REQUIRED ACTION - Write out the full listing exactly.

RECORDED DATA -

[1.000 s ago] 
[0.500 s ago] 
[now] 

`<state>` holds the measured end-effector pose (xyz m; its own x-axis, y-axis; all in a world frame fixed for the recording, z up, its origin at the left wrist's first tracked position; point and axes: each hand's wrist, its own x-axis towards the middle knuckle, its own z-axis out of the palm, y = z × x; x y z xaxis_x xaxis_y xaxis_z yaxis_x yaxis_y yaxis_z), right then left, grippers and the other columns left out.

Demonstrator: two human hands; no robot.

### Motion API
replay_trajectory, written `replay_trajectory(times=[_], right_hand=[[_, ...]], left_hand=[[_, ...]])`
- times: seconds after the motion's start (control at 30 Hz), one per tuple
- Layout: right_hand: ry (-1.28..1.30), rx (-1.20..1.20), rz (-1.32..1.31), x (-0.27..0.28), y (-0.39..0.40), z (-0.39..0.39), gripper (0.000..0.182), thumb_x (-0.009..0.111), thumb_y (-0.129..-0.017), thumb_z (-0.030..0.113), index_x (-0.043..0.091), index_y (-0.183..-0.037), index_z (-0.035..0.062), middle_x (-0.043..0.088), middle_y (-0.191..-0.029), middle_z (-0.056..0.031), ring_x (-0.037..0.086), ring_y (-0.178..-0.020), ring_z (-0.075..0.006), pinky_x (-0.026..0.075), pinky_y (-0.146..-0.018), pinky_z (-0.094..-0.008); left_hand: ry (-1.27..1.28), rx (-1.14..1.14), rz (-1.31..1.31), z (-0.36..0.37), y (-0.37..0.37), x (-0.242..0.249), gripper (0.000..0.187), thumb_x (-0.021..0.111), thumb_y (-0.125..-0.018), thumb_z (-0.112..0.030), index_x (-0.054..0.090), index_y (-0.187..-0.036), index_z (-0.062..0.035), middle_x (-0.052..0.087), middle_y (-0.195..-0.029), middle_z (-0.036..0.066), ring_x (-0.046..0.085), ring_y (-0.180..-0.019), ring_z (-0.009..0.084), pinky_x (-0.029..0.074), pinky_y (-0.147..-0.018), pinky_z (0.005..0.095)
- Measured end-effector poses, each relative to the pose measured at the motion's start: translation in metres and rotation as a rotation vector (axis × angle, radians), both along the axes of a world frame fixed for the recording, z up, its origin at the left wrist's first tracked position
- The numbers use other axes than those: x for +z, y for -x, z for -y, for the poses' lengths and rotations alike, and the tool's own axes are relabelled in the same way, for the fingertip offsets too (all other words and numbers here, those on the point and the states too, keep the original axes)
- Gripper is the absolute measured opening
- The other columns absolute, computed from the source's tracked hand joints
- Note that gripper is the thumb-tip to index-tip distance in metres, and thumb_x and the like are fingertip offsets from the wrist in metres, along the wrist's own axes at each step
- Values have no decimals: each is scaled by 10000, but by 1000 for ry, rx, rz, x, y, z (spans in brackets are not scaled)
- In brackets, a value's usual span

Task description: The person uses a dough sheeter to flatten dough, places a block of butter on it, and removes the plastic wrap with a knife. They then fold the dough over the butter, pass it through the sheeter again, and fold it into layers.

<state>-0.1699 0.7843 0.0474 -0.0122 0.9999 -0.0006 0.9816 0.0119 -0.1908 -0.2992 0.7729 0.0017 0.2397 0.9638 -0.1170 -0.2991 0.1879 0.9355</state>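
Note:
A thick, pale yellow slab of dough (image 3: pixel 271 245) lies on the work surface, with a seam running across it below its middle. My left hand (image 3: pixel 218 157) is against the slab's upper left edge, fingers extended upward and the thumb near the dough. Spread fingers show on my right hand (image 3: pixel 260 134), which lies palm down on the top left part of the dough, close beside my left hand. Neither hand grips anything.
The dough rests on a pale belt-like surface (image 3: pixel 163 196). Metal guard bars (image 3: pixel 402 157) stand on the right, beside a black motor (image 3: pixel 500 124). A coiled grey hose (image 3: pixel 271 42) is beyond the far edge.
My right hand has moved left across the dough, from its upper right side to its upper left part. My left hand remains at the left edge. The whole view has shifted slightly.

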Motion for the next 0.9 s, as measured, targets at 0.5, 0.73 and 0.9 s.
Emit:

EXERCISE RESULT -
[1.000 s ago] 
[0.500 s ago] 
[now] 

`<state>` holds the measured end-effector pose (xyz m; its own x-axis, y-axis; all in a world frame fixed for the recording, z up, its origin at the left wrist's first tracked position; point and axes: each hand's wrist, its own x-axis towards the middle knuckle, its own z-axis out of the palm, y = z × x; x y z xaxis_x xaxis_y xaxis_z yaxis_x yaxis_y yaxis_z), right then left, grippers and the other columns left out.

Demonstrator: two human hands; no robot.

### Motion API
replay_trajectory, written `replay_trajectory(times=[_], right_hand=[[_, ...]], left_hand=[[_, ...]])`
- times: seconds after the motion's start (control at 30 Hz), one per tuple
- Layout: right_hand: ry (-1.28..1.30), rx (-1.20..1.20), rz (-1.32..1.31), x (-0.27..0.28), y (-0.39..0.40), z (-0.39..0.39), gripper (0.000..0.182), thumb_x (-0.009..0.111), thumb_y (-0.129..-0.017), thumb_z (-0.030..0.113), index_x (-0.043..0.091), index_y (-0.183..-0.037), index_z (-0.035..0.062), middle_x (-0.043..0.088), middle_y (-0.191..-0.029), middle_z (-0.056..0.031), ring_x (-0.037..0.086), ring_y (-0.178..-0.020), ring_z (-0.075..0.006), pinky_x (-0.026..0.075), pinky_y (-0.146..-0.018), pinky_z (-0.094..-0.008); left_hand: ry (-1.27..1.28), rx (-1.14..1.14), rz (-1.31..1.31), z (-0.36..0.37), y (-0.37..0.37), x (-0.242..0.249), gripper (0.000..0.187), thumb_x (-0.021..0.111), thumb_y (-0.125..-0.018), thumb_z (-0.112..0.030), index_x (-0.054..0.090), index_y (-0.187..-0.036), index_z (-0.062..0.035), middle_x (-0.052..0.087), middle_y (-0.195..-0.029), middle_z (-0.036..0.066), ring_x (-0.046..0.085), ring_y (-0.180..-0.019), ring_z (-0.009..0.084), pinky_x (-0.029..0.074), pinky_y (-0.147..-0.018), pinky_z (0.005..0.095)
- Measured end-effector poses, each relative to the pose measured at the motion's start: translation in metres and rotation as a rotation vector (axis × angle, radians), both along the axes of a world frame fixed for the recording, z up, its origin at the left wrist's first tracked position
- The numbers use other axes than those: x for +z, y for -x, z for -y, for the poses' lengths and rotations alike, and the tool's own axes are relabelled in the same way, for the fingertip offsets too (all other words and numbers here, those on the point and the states too, keep the original axes)
- Gripper is the absolute measured opening
- The other columns absolute, computed from the source's tracked hand joints
- Note that gripper is the thumb-tip to index-tip distance in metres, and thumb_x and the like are fingertip offsets from the wrist in metres, along the wrist's own axes at each step
- Values have no decimals: each is scaled by 10000, but by 1000 for ry, rx, rz, x, y, z (spans in brackets are not scaled)
- In brackets, a value's usual span

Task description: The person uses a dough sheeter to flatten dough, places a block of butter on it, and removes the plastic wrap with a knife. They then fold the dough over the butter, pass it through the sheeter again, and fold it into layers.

<state>-0.1699 0.7843 0.0474 -0.0122 0.9999 -0.0006 0.9816 0.0119 -0.1908 -0.2992 0.7729 0.0017 0.2397 0.9638 -0.1170 -0.2991 0.1879 0.9355</state>
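Note:
A thick, pale yellow slab of dough (image 3: pixel 271 245) lies on the work surface, with a seam running across it below its middle. My left hand (image 3: pixel 218 157) is against the slab's upper left edge, fingers extended upward and the thumb near the dough. Spread fingers show on my right hand (image 3: pixel 260 134), which lies palm down on the top left part of the dough, close beside my left hand. Neither hand grips anything.
The dough rests on a pale belt-like surface (image 3: pixel 163 196). Metal guard bars (image 3: pixel 402 157) stand on the right, beside a black motor (image 3: pixel 500 124). A coiled grey hose (image 3: pixel 271 42) is beyond the far edge.
My right hand has moved left across the dough, from its upper right side to its upper left part. My left hand remains at the left edge. The whole view has shifted slightly.
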
Motion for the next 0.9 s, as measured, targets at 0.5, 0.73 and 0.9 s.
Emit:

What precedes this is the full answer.